### Problem description
The lines needed are those from the start of the records through the line holding "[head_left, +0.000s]", each copied exactly.

[Data extracted from a collection]
Start of Block

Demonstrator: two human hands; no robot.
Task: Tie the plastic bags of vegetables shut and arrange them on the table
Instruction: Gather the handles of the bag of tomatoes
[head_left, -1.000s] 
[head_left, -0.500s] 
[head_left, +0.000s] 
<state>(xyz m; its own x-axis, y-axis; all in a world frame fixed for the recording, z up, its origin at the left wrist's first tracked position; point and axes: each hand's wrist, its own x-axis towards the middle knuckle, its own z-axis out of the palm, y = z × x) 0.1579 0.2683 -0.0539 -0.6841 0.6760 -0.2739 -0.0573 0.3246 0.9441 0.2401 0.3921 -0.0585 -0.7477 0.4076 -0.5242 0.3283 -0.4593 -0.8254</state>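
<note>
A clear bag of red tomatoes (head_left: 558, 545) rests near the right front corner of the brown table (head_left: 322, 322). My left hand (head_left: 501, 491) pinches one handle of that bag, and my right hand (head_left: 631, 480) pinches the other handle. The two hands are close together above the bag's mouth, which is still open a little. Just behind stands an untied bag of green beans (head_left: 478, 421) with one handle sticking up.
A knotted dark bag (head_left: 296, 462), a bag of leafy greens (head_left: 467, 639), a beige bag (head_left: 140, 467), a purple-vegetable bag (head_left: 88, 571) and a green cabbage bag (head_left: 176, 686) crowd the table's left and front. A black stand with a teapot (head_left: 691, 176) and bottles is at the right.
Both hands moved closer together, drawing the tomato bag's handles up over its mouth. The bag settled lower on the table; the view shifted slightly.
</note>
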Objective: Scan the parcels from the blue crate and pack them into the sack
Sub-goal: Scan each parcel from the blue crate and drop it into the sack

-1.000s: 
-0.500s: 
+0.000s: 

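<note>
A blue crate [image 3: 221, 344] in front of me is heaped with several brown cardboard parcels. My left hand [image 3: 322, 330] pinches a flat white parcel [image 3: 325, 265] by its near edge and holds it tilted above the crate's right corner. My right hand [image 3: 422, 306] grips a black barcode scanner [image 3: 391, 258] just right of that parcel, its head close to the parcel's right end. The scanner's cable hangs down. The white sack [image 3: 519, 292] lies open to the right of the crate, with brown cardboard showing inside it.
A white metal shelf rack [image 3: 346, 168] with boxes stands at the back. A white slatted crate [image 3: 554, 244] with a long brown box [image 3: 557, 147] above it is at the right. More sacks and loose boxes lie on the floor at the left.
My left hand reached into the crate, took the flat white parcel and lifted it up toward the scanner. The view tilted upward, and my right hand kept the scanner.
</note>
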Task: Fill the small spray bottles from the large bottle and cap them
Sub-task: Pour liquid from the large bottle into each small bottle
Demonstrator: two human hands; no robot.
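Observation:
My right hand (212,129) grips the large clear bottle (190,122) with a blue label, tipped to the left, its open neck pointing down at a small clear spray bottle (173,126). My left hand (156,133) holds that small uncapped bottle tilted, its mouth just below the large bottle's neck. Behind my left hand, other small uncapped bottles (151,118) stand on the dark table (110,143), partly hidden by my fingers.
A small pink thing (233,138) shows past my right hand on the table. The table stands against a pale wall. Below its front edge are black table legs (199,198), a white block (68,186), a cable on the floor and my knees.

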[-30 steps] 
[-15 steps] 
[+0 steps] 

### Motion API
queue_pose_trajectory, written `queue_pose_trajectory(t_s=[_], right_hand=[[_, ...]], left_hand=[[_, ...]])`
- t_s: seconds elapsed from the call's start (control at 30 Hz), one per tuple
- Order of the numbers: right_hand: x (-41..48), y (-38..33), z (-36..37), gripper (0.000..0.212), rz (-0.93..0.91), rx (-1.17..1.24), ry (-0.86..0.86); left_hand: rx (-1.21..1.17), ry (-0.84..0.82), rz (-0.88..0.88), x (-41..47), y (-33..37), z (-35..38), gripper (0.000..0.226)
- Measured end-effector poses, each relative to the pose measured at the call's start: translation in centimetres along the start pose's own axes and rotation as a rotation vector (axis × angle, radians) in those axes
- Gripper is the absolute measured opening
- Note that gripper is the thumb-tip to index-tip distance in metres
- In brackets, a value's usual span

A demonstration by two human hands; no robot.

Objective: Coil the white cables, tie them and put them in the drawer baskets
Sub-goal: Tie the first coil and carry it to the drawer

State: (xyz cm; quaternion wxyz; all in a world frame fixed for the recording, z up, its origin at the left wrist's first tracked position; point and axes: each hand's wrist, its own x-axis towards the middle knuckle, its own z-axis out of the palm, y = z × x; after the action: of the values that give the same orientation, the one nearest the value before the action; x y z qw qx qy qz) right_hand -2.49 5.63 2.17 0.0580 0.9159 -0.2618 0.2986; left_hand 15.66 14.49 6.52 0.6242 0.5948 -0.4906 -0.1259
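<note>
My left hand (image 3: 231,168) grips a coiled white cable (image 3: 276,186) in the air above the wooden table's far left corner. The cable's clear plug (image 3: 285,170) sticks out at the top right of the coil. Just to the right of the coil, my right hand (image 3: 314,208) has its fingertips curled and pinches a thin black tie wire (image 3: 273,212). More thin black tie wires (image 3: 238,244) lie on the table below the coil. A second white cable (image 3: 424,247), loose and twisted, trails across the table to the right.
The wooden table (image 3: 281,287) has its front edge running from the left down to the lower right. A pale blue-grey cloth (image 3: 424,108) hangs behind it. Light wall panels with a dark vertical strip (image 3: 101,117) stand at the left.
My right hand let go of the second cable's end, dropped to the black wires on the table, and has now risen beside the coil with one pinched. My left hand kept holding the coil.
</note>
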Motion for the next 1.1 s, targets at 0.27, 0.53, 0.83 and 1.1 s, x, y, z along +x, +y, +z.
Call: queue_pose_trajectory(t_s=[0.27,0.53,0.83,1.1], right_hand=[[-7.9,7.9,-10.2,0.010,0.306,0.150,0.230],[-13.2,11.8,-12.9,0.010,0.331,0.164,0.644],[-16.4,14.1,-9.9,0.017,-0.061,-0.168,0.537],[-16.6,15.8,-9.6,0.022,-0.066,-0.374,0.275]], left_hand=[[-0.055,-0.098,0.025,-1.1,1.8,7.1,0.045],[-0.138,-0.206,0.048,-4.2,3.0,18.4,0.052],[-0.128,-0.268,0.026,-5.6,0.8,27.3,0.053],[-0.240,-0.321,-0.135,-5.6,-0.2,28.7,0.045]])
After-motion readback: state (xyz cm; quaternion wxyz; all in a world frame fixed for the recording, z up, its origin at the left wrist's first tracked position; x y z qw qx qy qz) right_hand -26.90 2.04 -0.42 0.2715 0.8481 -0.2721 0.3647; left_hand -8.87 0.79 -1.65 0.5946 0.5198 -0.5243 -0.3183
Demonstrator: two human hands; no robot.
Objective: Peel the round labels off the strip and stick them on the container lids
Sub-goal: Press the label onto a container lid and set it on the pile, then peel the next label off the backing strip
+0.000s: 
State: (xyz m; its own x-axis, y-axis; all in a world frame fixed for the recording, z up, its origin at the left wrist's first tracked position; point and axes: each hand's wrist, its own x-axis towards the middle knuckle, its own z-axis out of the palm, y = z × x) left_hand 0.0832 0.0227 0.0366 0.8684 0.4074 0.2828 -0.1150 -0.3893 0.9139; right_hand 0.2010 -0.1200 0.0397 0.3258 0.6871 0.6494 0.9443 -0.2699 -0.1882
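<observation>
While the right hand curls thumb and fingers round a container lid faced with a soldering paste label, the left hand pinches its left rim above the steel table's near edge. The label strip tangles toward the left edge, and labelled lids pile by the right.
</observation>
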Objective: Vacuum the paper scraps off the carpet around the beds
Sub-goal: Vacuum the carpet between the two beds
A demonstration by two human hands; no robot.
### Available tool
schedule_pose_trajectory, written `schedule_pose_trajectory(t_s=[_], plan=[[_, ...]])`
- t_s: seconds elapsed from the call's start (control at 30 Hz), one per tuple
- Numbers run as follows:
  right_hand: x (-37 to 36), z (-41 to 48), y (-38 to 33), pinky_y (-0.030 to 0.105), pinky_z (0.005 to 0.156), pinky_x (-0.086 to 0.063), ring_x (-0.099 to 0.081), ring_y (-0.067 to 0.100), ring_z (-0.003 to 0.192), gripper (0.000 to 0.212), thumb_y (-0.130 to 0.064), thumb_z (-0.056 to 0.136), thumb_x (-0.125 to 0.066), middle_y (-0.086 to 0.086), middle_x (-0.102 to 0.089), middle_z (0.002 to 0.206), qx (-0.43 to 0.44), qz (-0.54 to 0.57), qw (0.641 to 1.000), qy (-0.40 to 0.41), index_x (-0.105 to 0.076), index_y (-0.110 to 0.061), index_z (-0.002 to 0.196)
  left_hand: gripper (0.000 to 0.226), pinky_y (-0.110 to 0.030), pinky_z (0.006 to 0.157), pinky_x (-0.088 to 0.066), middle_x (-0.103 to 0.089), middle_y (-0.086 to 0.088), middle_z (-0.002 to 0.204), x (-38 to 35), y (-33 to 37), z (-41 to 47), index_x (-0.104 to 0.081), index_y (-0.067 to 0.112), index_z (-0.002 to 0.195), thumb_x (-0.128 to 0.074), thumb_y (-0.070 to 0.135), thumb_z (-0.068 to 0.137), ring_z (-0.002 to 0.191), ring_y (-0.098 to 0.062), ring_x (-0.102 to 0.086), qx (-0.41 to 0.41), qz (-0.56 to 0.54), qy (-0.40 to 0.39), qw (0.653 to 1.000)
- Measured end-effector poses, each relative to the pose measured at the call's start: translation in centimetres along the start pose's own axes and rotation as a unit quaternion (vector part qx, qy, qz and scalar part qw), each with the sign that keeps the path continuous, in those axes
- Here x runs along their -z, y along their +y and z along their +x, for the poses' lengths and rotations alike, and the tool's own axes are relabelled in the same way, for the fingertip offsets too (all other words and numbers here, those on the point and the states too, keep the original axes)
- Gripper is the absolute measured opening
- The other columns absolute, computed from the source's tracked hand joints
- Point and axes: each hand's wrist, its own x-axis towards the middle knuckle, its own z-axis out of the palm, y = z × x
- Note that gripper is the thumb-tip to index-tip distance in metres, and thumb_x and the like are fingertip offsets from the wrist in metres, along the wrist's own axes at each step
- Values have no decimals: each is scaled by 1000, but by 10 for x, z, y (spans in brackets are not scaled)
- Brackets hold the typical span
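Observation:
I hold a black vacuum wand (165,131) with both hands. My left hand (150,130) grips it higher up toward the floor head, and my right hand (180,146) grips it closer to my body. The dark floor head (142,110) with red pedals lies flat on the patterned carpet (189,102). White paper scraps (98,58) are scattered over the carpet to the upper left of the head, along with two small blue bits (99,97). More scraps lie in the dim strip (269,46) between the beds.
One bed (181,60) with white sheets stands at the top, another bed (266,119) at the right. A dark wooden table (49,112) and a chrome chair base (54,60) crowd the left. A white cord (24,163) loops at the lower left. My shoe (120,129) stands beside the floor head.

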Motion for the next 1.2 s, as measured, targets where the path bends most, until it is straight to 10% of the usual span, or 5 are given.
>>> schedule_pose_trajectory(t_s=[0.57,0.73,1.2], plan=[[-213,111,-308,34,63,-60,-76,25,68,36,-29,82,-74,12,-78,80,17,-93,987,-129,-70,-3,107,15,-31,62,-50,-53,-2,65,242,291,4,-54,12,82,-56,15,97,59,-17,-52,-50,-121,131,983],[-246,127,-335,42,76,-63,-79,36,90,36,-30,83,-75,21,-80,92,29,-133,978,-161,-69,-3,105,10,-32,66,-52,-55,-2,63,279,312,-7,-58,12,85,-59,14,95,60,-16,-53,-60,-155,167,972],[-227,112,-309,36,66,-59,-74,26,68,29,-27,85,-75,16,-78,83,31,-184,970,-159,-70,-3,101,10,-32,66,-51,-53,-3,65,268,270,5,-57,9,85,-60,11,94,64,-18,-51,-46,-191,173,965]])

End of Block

### Task result
Demonstrator: two human hands; no robot.
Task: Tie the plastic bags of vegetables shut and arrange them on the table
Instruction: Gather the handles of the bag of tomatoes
[head_left, -1.000s] 
[head_left, -0.500s] 
[head_left, +0.000s] 

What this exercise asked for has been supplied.